Work required: All that is needed is the listing, given back exactly.

BEGIN

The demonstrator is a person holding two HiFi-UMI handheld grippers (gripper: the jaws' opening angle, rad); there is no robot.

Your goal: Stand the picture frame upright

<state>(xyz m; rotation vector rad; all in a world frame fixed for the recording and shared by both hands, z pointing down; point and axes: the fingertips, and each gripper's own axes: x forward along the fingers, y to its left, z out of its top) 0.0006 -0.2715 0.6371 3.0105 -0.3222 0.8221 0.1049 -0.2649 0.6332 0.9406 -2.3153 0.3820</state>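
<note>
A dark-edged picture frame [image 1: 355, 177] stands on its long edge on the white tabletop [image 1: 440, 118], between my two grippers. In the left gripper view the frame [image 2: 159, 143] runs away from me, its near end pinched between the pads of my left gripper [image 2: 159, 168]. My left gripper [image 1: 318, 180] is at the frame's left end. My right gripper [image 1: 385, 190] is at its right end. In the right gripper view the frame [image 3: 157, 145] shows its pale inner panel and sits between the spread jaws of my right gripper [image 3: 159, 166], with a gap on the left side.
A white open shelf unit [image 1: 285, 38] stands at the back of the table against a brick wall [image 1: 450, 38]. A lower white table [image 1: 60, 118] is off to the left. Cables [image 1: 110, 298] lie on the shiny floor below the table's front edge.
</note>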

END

Problem solution:
The demonstrator is a person holding two HiFi-UMI handheld grippers (gripper: the jaws' opening angle, rad); there is no robot.

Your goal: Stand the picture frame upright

<state>(xyz m; rotation vector rad; all in a world frame fixed for the recording and shared by both hands, z pointing down; point and axes: the fingertips, and each gripper's own axes: x forward along the fingers, y to its left, z out of its top) 0.0006 -0.2715 0.6371 3.0105 -0.3222 0.8221 0.1049 -0.2649 0.6332 0.9406 -2.3153 0.3820</state>
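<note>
A dark-edged picture frame [image 1: 355, 177] stands on its long edge on the white tabletop [image 1: 440, 118], between my two grippers. In the left gripper view the frame [image 2: 159, 143] runs away from me, its near end pinched between the pads of my left gripper [image 2: 159, 168]. My left gripper [image 1: 318, 180] is at the frame's left end. My right gripper [image 1: 385, 190] is at its right end. In the right gripper view the frame [image 3: 157, 145] shows its pale inner panel and sits between the spread jaws of my right gripper [image 3: 159, 166], with a gap on the left side.
A white open shelf unit [image 1: 285, 38] stands at the back of the table against a brick wall [image 1: 450, 38]. A lower white table [image 1: 60, 118] is off to the left. Cables [image 1: 110, 298] lie on the shiny floor below the table's front edge.
</note>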

There is nothing further to this answer.